DIRECTIONS → Look through the entries that follow and count the lines with the word "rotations". The reply is that number alone.

Collection entries →

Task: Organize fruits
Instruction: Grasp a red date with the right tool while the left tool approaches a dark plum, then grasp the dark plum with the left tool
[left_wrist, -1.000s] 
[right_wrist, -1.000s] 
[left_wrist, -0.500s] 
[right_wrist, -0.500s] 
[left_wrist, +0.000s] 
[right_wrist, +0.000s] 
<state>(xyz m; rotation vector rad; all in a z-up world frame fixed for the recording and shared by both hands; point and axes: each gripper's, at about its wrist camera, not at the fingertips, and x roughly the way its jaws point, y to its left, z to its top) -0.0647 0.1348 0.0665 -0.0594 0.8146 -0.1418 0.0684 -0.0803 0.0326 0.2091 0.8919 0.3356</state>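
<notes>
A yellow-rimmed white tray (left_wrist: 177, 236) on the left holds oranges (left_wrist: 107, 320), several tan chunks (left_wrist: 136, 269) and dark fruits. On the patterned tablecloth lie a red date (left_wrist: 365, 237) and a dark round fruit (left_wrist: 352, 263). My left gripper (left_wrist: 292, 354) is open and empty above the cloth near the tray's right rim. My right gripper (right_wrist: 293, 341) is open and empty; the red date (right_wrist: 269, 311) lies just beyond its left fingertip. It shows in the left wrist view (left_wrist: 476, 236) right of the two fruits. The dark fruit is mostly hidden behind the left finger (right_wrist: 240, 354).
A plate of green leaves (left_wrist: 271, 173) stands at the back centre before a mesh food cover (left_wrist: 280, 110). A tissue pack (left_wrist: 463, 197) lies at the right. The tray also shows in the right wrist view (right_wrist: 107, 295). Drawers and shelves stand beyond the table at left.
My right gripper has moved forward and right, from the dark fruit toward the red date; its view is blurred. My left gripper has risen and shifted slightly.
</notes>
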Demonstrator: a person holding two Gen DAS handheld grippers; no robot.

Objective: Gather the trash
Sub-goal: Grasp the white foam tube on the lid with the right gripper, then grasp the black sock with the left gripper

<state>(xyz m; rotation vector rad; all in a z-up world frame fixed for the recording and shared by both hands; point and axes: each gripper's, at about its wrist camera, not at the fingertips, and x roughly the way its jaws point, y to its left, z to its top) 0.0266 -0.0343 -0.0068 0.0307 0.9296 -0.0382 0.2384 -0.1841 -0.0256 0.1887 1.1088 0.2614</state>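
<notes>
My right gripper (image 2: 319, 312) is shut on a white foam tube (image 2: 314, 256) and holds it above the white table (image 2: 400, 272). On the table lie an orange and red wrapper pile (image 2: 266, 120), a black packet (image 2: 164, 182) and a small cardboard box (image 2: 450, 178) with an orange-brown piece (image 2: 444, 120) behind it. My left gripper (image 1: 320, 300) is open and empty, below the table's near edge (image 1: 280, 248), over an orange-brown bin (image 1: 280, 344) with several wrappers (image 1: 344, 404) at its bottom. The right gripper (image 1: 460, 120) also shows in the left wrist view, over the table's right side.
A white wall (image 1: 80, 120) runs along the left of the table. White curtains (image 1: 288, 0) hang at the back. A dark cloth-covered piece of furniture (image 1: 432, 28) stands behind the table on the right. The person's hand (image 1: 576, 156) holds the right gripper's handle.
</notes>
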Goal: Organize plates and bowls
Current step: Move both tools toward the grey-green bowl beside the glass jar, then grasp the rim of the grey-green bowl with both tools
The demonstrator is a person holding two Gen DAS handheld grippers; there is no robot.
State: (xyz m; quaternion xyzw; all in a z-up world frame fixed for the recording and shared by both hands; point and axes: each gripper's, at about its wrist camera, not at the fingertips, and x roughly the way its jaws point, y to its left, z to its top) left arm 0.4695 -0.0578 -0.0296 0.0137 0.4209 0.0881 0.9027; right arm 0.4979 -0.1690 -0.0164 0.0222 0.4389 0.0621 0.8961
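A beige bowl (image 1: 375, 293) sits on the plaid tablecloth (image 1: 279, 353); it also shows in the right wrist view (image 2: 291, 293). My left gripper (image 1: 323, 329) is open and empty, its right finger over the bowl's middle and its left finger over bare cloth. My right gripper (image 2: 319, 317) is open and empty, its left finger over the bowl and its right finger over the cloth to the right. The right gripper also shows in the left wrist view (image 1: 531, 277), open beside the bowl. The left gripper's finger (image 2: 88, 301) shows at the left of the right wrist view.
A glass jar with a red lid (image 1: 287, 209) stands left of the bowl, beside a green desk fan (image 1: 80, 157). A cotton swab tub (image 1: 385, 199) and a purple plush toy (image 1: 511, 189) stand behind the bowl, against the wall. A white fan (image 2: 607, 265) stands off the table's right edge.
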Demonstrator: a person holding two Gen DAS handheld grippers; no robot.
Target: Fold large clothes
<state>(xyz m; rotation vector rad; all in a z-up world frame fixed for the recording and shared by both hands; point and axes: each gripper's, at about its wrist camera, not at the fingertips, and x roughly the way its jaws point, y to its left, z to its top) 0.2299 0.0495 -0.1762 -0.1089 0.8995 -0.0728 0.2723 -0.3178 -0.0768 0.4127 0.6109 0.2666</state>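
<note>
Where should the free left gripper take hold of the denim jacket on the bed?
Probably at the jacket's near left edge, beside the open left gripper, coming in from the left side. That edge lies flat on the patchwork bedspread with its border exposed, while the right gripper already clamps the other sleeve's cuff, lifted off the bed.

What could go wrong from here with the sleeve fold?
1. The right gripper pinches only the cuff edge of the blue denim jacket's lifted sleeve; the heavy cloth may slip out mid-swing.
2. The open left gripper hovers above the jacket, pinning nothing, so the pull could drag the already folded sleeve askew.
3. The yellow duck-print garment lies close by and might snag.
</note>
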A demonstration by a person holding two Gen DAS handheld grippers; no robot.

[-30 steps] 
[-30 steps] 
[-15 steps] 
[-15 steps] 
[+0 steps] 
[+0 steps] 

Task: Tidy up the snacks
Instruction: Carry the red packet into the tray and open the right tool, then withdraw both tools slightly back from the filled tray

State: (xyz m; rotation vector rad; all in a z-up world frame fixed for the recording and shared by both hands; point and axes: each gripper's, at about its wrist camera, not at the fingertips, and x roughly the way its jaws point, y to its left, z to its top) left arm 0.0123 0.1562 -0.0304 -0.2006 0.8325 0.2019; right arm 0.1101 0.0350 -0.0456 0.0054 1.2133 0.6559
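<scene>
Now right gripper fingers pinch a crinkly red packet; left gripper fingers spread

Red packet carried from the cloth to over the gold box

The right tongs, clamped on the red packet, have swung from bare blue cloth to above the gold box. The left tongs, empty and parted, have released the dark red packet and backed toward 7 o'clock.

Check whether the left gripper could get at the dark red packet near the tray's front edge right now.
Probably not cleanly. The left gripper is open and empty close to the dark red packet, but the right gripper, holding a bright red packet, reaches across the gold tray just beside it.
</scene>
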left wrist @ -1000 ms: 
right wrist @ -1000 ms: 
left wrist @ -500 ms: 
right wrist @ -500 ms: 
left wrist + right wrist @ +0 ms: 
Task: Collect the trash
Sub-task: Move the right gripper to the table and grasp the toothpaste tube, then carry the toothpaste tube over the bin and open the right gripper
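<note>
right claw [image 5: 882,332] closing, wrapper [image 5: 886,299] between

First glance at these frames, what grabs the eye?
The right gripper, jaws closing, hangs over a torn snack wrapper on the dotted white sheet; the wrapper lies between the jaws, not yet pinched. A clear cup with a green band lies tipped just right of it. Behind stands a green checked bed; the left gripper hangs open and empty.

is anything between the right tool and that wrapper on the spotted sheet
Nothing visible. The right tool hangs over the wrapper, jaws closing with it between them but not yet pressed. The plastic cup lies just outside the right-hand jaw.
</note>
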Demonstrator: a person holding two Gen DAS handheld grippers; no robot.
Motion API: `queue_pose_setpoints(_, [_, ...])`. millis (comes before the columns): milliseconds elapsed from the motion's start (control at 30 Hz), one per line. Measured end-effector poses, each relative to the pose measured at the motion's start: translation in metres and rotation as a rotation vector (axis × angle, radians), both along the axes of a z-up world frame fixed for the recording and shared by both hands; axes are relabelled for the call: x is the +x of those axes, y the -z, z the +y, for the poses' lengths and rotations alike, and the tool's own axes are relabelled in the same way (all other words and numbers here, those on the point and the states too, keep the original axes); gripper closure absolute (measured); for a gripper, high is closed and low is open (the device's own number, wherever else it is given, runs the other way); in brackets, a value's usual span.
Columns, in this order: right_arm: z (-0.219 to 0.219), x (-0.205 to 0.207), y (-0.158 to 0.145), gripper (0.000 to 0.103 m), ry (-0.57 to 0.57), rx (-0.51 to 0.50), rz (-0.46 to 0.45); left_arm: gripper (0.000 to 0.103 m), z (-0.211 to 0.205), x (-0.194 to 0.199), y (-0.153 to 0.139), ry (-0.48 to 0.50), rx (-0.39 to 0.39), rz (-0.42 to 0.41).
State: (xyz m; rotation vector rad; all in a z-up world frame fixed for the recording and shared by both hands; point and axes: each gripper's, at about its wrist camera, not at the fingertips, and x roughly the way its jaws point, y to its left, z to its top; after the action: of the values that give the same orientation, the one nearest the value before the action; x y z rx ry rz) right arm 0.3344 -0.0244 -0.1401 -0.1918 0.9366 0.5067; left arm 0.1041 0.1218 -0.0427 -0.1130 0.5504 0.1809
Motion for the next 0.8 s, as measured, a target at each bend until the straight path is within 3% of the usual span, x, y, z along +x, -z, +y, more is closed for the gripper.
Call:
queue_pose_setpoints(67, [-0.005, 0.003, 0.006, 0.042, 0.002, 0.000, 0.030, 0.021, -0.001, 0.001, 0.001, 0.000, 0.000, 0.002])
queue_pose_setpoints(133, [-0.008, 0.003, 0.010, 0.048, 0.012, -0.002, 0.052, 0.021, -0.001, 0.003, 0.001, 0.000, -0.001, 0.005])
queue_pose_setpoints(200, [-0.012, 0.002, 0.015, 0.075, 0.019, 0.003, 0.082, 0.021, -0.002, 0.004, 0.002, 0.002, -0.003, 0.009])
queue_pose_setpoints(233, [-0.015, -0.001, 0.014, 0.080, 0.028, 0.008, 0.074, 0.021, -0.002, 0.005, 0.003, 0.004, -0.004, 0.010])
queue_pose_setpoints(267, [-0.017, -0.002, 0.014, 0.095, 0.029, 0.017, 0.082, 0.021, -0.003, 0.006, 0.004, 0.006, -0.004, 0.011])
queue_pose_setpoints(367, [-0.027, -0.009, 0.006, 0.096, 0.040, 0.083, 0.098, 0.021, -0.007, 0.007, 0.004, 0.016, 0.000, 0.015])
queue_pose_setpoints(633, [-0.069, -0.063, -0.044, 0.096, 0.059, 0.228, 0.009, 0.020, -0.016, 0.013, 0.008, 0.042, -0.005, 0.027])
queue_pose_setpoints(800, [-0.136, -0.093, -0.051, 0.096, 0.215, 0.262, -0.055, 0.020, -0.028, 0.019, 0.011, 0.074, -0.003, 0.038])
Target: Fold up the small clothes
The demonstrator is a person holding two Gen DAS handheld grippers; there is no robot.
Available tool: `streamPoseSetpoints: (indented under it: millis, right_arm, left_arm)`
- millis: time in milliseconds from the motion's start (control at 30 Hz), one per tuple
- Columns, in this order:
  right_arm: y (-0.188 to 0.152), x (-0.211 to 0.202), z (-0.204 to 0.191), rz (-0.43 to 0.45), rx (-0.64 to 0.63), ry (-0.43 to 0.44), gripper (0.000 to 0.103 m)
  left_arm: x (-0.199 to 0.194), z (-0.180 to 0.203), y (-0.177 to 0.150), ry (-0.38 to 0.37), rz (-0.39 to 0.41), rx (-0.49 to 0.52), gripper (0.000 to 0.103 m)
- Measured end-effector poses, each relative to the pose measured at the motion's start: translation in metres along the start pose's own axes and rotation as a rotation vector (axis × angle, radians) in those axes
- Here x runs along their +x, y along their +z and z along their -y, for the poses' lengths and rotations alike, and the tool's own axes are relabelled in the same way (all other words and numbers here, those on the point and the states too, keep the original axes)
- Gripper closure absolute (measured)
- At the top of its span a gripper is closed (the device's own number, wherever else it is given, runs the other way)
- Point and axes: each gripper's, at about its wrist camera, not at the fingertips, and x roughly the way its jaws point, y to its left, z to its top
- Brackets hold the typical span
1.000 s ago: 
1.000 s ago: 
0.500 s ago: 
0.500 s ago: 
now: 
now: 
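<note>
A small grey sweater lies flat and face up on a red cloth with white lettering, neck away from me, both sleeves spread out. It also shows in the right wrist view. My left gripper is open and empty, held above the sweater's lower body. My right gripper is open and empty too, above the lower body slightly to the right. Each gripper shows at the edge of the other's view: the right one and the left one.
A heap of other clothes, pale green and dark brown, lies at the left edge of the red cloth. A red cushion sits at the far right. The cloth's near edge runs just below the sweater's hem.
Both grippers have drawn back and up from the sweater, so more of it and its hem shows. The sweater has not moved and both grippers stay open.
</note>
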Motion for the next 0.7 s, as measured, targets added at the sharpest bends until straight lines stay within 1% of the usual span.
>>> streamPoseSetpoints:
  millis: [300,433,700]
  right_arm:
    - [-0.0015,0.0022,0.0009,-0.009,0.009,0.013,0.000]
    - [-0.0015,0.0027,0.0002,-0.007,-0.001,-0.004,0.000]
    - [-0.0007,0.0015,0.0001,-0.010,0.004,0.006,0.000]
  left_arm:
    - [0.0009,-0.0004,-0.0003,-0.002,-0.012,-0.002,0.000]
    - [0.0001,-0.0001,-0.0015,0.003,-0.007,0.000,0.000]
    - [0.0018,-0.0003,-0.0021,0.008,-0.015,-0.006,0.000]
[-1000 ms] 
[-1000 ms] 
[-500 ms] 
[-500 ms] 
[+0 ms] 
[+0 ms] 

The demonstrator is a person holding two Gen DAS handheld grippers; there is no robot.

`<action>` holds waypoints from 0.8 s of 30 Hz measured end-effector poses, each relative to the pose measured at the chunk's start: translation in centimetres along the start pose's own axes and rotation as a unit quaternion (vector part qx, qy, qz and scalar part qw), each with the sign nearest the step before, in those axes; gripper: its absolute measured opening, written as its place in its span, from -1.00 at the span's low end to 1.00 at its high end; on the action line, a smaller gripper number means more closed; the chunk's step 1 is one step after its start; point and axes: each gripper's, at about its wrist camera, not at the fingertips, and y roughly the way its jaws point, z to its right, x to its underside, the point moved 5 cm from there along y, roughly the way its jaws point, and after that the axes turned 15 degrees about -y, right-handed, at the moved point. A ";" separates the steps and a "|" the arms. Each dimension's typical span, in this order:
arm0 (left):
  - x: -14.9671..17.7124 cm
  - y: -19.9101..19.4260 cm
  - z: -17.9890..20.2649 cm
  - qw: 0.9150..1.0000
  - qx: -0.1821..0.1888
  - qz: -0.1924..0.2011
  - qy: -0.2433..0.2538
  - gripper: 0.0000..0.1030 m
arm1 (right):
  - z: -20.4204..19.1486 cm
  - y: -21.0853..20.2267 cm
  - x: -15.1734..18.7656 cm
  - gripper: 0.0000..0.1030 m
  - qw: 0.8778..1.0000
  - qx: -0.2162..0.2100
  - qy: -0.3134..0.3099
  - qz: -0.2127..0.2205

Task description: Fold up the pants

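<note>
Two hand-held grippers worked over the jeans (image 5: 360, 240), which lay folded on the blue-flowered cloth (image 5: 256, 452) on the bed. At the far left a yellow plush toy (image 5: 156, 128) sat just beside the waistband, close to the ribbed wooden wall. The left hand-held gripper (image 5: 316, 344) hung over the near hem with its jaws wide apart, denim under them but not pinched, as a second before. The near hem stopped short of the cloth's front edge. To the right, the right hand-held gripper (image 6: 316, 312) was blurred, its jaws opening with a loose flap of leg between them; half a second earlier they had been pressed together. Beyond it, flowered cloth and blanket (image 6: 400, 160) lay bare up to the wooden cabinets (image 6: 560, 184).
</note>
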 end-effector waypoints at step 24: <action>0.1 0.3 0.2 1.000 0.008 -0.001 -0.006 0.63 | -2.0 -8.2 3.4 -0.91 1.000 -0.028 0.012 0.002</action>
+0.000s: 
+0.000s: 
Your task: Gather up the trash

TASK SOLUTION → 2